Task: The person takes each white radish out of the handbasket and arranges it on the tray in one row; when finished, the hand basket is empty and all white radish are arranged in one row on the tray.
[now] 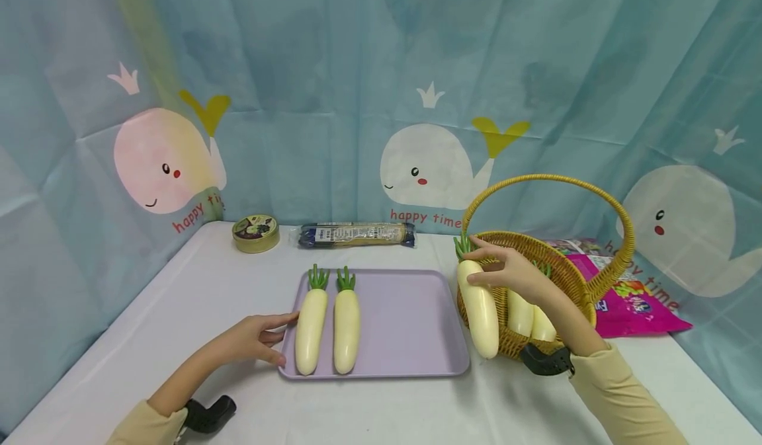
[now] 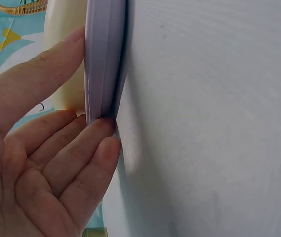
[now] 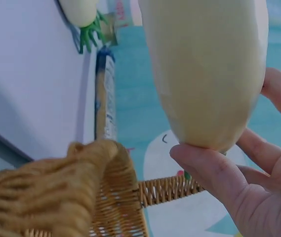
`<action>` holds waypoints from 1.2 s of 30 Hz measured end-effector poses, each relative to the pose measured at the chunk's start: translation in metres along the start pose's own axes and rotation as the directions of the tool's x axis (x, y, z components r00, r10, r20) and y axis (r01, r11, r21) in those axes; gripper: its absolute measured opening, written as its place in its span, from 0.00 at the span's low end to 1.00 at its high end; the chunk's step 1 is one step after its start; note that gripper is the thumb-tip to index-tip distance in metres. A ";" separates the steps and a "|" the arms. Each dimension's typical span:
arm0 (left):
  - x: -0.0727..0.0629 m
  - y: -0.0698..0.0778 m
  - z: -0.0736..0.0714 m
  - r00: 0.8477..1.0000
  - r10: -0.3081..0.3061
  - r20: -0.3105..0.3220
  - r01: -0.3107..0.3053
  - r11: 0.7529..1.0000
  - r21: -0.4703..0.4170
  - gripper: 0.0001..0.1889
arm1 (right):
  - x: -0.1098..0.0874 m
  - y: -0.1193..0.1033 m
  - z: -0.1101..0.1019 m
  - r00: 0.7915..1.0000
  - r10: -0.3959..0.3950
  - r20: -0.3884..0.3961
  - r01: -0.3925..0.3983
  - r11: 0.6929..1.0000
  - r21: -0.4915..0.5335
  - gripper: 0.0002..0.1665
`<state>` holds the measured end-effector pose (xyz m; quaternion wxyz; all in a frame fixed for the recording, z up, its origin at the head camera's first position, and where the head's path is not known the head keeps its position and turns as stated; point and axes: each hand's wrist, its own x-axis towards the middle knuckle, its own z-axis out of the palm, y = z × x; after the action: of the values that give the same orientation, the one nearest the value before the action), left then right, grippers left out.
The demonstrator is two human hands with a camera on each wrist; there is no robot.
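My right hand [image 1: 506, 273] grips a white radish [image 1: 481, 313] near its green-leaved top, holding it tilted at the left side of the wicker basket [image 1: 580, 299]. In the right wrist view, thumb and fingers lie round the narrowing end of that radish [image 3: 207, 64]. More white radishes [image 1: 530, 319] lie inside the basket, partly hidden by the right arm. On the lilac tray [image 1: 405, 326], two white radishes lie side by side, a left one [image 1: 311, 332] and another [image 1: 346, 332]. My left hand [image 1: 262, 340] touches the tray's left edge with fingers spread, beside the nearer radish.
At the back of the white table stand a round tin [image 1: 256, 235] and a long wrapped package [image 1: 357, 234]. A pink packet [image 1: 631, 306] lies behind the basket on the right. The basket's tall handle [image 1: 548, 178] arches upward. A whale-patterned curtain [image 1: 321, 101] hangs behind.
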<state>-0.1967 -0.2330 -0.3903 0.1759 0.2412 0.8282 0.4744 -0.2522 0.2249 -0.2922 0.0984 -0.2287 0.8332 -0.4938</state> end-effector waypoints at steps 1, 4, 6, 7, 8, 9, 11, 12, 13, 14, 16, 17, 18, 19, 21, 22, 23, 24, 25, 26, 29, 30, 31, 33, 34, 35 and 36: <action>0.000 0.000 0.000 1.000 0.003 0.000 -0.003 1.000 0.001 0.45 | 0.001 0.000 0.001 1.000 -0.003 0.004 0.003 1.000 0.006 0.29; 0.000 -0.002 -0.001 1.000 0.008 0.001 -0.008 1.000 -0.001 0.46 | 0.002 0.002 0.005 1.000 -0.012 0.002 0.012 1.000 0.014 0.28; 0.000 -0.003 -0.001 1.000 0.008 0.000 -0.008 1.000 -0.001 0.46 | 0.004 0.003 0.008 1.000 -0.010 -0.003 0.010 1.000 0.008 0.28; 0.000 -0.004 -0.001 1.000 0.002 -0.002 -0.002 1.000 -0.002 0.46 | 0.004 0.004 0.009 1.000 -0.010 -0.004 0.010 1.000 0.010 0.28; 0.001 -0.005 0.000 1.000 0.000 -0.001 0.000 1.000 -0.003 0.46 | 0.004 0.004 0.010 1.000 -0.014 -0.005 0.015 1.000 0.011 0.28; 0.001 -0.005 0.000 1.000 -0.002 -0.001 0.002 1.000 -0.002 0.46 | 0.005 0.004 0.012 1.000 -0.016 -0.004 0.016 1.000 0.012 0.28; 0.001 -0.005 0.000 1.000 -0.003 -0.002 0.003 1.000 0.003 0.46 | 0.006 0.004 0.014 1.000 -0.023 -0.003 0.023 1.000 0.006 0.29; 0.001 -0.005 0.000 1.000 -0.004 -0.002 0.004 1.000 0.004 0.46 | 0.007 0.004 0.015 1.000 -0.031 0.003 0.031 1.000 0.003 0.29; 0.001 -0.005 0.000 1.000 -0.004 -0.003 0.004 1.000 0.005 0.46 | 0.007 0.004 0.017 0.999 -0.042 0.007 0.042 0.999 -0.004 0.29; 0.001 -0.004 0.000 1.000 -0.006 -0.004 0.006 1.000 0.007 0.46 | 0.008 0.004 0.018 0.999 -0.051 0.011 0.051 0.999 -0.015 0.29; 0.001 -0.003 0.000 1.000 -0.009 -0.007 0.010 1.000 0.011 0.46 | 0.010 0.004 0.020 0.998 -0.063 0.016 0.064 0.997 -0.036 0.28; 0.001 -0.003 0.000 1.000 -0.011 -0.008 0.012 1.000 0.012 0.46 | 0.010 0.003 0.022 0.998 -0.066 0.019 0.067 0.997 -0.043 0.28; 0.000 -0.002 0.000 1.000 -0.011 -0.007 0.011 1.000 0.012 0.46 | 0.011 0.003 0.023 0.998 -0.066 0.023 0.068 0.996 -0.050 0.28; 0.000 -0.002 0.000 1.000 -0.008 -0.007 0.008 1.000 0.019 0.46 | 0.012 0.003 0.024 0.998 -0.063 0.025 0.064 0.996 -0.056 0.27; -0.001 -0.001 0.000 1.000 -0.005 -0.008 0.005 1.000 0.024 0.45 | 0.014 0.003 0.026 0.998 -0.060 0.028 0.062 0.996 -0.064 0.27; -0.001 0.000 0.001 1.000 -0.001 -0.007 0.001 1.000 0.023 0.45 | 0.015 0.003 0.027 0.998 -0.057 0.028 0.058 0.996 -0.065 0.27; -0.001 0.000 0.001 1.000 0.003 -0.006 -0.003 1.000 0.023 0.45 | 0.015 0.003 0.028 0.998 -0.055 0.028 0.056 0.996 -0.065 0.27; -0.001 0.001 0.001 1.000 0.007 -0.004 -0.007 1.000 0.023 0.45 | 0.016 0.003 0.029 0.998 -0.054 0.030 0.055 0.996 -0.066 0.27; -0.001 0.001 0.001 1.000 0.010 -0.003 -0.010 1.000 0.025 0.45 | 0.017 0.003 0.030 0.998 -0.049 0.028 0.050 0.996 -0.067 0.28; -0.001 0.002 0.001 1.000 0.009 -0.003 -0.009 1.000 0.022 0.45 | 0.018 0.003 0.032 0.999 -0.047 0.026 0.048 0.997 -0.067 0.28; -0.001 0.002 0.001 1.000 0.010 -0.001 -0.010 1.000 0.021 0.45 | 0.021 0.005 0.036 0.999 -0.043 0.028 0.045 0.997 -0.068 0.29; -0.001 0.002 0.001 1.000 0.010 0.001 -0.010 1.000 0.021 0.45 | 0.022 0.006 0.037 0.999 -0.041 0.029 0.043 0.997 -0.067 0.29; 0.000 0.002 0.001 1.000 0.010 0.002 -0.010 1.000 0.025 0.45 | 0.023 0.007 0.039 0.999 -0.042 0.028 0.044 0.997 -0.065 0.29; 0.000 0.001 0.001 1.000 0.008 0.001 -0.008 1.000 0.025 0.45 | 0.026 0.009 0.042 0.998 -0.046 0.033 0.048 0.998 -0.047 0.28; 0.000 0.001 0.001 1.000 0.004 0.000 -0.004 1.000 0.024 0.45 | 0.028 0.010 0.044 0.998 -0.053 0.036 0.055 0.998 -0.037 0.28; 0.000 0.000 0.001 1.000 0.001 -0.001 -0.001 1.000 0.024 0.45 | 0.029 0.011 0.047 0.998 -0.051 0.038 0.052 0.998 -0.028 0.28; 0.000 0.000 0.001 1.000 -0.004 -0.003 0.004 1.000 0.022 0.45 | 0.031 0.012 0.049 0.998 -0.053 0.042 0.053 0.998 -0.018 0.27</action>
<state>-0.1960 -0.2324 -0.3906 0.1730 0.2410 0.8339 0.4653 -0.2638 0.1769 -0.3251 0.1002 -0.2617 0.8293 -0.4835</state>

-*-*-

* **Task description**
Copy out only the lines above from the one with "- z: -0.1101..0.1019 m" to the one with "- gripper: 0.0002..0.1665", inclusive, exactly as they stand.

* **Exercise answer**
  - z: -0.1101..0.1019 m
  - r00: 0.7915..1.0000
  - r10: -0.3959..0.3950
  - r20: -0.3884..0.3961
  - r01: -0.3925..0.3983
  - r11: 0.6929..1.0000
  - r21: -0.4915..0.5335
  - gripper: 0.0002..0.1665

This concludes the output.